Uma semana após a realização das eleições presidenciais, o Peru ainda enfrenta incertezas quanto aos candidatos que irão para o segundo turno. Essa situação incomum tem gerado tensão nas ruas e levantado questões sobre a legitimidade do processo eleitoral, que deve ser esclarecido na segunda quinzena de maio, aproximadamente um mês após a votação.
A demora na divulgação dos resultados é atribuída a problemas operacionais e a disputas políticas, além das regras do sistema eleitoral do país. A principal causa do atraso se deve ao grande número de atas eleitorais que precisam ser revisadas. A autoridade eleitoral informou que mais de 15 mil atas foram contestadas e estão sob análise antes da validação final.
Yessica Clavijo, secretária-geral do órgão eleitoral, declarou em entrevista à rádio RPP que a expectativa é de que, por volta da metade de maio, pelo menos os resultados presidenciais sejam divulgados, o que é essencial para a definição do segundo turno.

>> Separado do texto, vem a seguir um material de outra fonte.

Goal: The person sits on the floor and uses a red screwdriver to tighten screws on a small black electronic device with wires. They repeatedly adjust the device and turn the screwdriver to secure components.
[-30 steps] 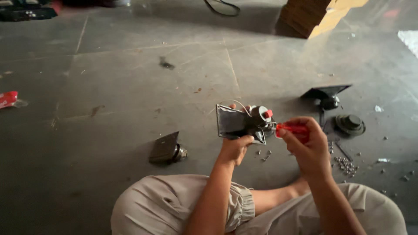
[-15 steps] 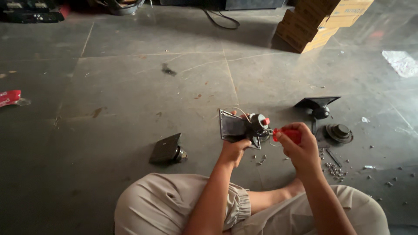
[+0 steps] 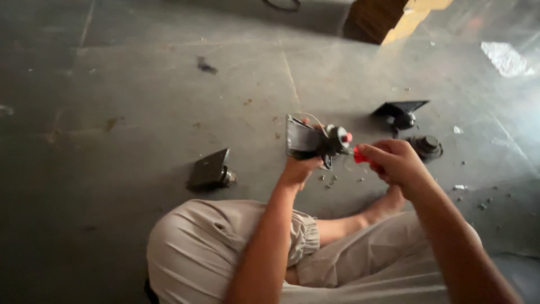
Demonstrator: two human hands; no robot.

O processo também enfrentou falhas organizacionais no dia da votação, especialmente em Lima, onde houve atrasos na distribuição de urnas e cédulas. Em algumas seções eleitorais, a votação precisou ser estendida para o dia seguinte, permitindo que dezenas de milhares de eleitores pudessem participar.

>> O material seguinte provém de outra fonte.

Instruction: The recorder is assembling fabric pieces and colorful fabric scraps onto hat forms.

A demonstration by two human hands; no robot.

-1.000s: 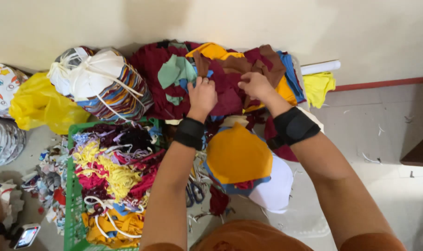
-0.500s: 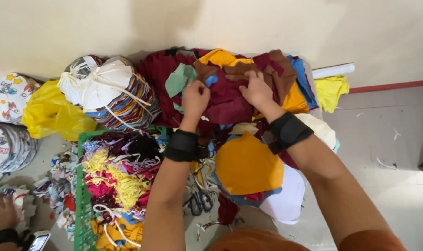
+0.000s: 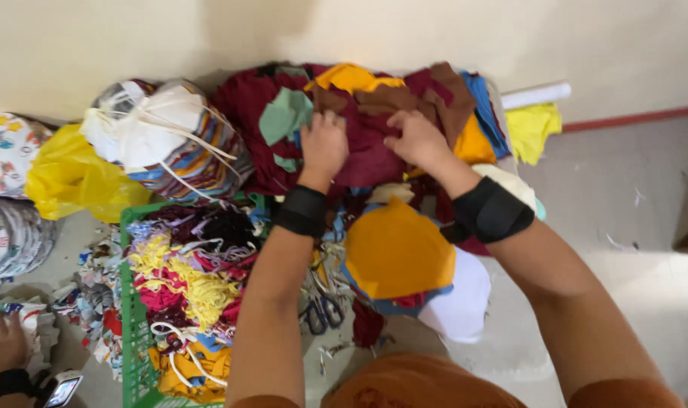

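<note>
Floor: green crate (image 3: 129,302) of fabric scraps (image 3: 185,279)

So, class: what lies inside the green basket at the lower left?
The green basket is heaped with tangled fabric strips in yellow, pink, maroon, white and orange. The left forearm covers its right side, and the heap hides its floor.

A heap of cloth pieces (image 3: 374,143) lies on the floor (image 3: 631,249) against the wall (image 3: 359,30). A tied bundle (image 3: 166,140) sits to its left, a basket (image 3: 132,332) of scraps before that, scissors (image 3: 323,311) beside the basket.
</note>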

Com mais de 93% das atas contabilizadas, a candidata de direita Keiko Fujimori lidera com cerca de 17% dos votos. A disputa pela segunda vaga está extremamente acirrada, com o esquerdista Roberto Sánchez e o direitista Rafael López Aliaga separados por pouco mais de 14 mil votos, de acordo com informações da agência EFE.
Rafael López Aliaga, ex-prefeito de Lima e líder do Renovação Popular, manifestou a intenção de anular o processo eleitoral, alegando fraude. Para isso, ele ofereceu uma recompensa de US$ 5.800 (R$ 28,8 mil) a quem apresentar provas de irregularidades e organizou uma marcha com seus apoiadores no último domingo (19), onde afirmou que o país está sendo roubado e que a situação atual foi planejada.